Exercise description: Each line of the data below that carries the word "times" needs to be copied.
╔══
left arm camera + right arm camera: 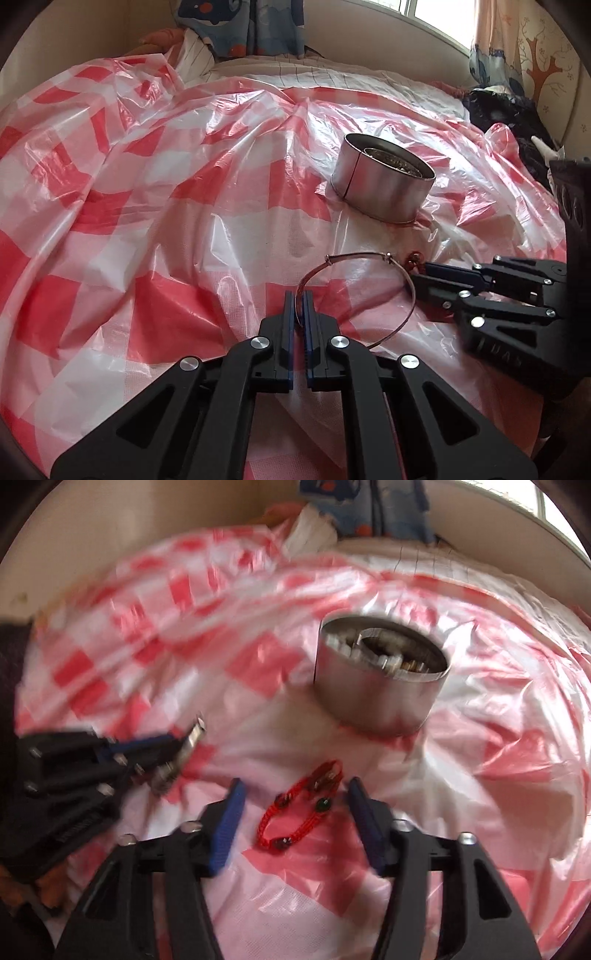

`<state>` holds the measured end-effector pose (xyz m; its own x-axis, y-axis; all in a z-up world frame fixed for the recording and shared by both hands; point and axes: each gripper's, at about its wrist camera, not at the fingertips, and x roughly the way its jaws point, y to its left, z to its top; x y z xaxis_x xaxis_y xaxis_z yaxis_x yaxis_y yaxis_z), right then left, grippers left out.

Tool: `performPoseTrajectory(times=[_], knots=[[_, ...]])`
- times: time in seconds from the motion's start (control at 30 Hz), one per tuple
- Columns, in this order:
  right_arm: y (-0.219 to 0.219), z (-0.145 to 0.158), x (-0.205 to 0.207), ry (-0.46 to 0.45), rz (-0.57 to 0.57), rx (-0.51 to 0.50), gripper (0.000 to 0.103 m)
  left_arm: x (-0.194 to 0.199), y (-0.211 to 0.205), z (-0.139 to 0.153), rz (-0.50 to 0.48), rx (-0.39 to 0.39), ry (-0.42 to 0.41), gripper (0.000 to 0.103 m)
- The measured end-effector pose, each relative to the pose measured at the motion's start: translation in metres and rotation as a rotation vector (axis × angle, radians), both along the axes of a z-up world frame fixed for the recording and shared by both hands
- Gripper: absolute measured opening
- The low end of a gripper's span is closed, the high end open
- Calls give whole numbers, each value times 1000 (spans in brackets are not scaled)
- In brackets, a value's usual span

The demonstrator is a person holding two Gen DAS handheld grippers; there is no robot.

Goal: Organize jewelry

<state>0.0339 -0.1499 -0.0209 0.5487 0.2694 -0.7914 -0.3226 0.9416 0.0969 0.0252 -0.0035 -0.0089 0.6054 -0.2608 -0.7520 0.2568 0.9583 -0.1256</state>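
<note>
While the left gripper [298, 295] pinches the thin silver bangle [354, 284] with its jaws nearly closed, the hoop stands on edge and opens rightward. With jaws spread wide and empty, the right gripper [295, 786] straddles a red beaded bracelet [301, 805] whose long axis runs near-left to far-right. Farther off, the round metal tin [376, 690] sits on the red-checked plastic sheet [147, 206].

Red-and-white checked plastic sheet [155, 192], silver tin [384, 181], red cord bracelet [299, 812], silver bangle [369, 280].
</note>
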Motion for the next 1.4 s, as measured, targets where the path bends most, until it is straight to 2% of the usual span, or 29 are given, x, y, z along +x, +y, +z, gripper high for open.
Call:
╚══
Answer to the exercise:
Tool: `performPoseTrajectory(times=[_], knots=[[_, ...]])`
- times: time in seconds from the motion's start (control at 30 Hz), one per tuple
- Calls give whole numbers, each value times 1000 (spans in brackets are not scaled)

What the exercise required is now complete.